5 Techniques That Can Salvage Your Orgasm

Ladies, raise your hand if you’re a victim of this unholy crime: You’re in the sexual zone, on the verge of achieving the ultimate. It’s right there and you’re ready to go. And then, all of a sudden…you’re not. Poof, orgasm gone.

It’s pretty much the worst possible thing that can happen to a woman, amirite? A veritable vaginal “womp, womp.” Most women have been there, and subsequently hope to never return.

“The most common reason why women get close to reaching orgasm but then ‘lose it,’ is fear of the unknown, or fear of losing control,” says Leah Millheiser, M.D., clinical assistant professor of obstetrics & gynecology at Stanford University. “Typically, this is more of a mental phenomenon than a physical one. Most women are not cognizant of the fact that they are doing it.”

So in order to prevent your from ever denying yourself the right (not privilege) to an orgasm again, here are some of Millheiser’s tricks to help you make it all the way to the finish line.

1. FANTASISE, FANTASISE, FANTASISE

Picture this scenario: You’re masturbating, and you can feel the promise of your orgasm building. Then, suddenly, you remember that you forgot to send an email at work, or that you desperately need to do laundry this week. Suddenly, that orgasm is slipping away, and fast.

If you find yourself in this predicament, whether you’re going at it solo or getting it on with your S.O., think dirty thoughts. Like, ASAP. Whatever turns you on—whether it’s a BDSM or threesome scenario—focus all your attention on that sexy fantasy. This method helps you stay focused on the act and to facilitate sexual arousal. So keep thinking about what gets you going, and ride that wave all the way to O town.

2. MEDITATIVE MASTURBATION

Masturbation or sex should be a form of meditation in its own right. This is your time to relax and do something nice for you. But, again, it can be difficult to focus on the task at hand when your mind is drifting to that overdue assignment, or the stack of bills you have yet to pay.

That’s where mindfulness comes in. Meditative masturbation helps you get out of your head and into your body. Here’s how to try it: The next time you masturbate, really focus on everything you’re doing, and try your best to stay fully in the moment. Pay attention to how it feels when you stroke your clitoris in different ways, or when you incorporate some nipple-play into the mix. And hey, you can even try lighting some candles, dimming the lights, or getting down with yourself in a hot bath to really help set the stress-free scene.

By staying present, you not only help tone down your angst, but also give your body a chance to totally surrender to pleasure.

3. GET A GOOD TOY

If you can’t get there on your own, there’s no shame in turning to a toy for assistance. Using a clitoral stimulator like The Womanizer can work wonders. Its unique way of stimulating the clitoris (via gentle yet rapid air suction) feels incredible for most women. (Reminder: the clitoris is essential for female pleasure!)

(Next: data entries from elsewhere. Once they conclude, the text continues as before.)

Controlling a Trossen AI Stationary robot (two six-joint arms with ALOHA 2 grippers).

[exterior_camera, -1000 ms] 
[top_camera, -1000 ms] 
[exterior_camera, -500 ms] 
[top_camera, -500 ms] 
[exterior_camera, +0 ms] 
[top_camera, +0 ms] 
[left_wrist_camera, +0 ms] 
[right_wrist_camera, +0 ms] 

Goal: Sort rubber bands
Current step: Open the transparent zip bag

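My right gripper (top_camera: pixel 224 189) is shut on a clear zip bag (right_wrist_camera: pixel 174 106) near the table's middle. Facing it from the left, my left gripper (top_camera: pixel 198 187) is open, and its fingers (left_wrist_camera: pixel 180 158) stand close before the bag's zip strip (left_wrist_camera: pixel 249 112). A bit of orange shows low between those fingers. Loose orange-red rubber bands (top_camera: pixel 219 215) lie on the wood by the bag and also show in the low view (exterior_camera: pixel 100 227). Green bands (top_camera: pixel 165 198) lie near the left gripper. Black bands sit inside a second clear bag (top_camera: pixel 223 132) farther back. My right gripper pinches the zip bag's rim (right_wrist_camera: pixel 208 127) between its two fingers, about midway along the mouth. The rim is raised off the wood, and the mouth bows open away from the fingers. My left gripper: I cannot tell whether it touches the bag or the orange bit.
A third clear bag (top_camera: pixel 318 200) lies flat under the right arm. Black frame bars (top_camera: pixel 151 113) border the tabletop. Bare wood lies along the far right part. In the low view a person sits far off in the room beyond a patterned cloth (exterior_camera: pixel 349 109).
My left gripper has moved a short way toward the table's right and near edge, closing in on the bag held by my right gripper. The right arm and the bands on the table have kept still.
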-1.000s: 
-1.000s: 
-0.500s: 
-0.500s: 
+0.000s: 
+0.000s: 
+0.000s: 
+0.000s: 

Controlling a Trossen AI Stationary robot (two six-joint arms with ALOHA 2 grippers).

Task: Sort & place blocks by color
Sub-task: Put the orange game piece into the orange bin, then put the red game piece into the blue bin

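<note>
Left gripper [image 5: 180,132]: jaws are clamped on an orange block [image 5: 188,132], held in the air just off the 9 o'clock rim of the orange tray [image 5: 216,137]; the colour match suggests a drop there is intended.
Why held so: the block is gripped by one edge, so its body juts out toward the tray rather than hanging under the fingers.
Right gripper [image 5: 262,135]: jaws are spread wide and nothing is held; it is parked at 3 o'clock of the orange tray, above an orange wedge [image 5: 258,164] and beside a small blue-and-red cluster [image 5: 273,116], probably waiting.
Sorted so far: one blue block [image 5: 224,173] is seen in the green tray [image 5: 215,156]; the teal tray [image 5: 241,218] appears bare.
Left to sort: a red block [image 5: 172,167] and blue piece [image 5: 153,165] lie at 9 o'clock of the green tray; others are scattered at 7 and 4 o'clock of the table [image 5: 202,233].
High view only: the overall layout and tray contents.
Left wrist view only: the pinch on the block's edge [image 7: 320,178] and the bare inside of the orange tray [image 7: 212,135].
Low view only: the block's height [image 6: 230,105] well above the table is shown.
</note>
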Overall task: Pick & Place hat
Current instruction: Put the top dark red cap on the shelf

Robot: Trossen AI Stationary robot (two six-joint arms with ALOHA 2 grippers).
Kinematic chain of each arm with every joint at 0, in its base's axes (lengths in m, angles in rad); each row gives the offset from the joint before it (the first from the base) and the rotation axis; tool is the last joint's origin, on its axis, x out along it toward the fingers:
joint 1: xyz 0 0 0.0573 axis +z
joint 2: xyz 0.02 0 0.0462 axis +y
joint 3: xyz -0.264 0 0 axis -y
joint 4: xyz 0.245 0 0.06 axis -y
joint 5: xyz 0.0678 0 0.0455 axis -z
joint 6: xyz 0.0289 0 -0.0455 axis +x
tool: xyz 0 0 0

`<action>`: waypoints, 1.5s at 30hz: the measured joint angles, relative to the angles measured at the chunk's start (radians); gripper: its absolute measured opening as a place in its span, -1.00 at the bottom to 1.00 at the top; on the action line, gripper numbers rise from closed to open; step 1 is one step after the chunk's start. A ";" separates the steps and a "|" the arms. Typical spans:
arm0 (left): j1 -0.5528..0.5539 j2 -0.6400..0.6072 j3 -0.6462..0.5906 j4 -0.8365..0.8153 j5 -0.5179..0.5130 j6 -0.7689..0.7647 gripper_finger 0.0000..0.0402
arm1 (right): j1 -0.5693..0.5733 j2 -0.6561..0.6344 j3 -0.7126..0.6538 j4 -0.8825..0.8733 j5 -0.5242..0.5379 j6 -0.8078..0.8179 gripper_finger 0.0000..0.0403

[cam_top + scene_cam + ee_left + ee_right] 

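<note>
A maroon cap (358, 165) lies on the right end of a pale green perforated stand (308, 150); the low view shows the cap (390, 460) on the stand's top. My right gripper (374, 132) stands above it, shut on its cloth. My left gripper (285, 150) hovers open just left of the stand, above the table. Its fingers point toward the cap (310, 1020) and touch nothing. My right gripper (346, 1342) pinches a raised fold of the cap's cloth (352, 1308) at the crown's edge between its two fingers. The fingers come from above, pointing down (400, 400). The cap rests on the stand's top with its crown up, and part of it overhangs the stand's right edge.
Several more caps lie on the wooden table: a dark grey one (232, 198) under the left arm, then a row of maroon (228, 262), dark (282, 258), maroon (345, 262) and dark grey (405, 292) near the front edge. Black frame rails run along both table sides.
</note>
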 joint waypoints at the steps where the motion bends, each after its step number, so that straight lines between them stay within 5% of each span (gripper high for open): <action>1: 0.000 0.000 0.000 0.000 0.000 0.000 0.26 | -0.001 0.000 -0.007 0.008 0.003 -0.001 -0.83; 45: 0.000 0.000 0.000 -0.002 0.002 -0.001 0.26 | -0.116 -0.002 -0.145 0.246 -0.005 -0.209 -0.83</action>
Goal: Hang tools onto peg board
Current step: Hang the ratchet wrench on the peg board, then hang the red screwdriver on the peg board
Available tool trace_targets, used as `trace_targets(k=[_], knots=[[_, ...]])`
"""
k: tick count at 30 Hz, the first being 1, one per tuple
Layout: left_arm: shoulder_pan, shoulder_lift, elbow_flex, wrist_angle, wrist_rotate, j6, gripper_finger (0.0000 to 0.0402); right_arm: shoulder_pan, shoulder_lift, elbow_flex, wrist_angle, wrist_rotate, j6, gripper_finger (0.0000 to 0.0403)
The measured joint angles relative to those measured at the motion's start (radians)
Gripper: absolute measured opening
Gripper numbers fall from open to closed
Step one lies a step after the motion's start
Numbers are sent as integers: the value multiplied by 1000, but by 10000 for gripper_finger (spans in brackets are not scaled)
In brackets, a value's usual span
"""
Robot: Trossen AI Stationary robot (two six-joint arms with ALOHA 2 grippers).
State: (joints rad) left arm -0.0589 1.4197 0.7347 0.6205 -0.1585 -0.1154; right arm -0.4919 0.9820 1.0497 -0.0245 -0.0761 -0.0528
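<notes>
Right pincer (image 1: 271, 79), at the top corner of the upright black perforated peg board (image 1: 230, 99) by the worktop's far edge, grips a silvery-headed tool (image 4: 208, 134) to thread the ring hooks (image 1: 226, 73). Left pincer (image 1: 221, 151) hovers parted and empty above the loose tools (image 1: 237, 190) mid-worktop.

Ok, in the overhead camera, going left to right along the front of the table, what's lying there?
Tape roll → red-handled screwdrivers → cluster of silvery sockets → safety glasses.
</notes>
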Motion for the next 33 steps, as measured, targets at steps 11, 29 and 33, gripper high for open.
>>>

The compact Eva vibrator is also a great choice to use during couples play. It’s small enough to slip right into your usual routine (its wings wrap snug around your labia), and helps stimulate just the right spot.

Both these toys will give you an extra physical boost, which can help you avoid losing that O.

4. MIX IT UP

They say no one likes change, but when it comes to sex, change can often be a good thing. No one ever got off on monotony. If the same constant, steady stimulation is leaving you feeling bored and numb, consider changing it up right before climax.

For example, if you’re doing it doggy style, flip over and take control on top. Or if you’re feeling your orgasm start to build during missionary, ask your partner to switch it up, and go down on you until the finale.

Sometimes trying something completely different right at that critical moment can shock the body into total bliss.

5. TALK IT OUT

If losing your orgasm is a consistent problem, where it seems to be cramping your style more often than not (and it feels like you’ve tried EVERYTHING), consider cognitive behavioral therapy or sex therapy. Maybe you can’t quite get there because you fear losing control, maybe your anxiety is getting the best of you, or maybe you just don’t feel comfortable with your current partner. Whatever the reason, chatting with an expert can help you find the root of what’s going on, plus the best way to deal with it.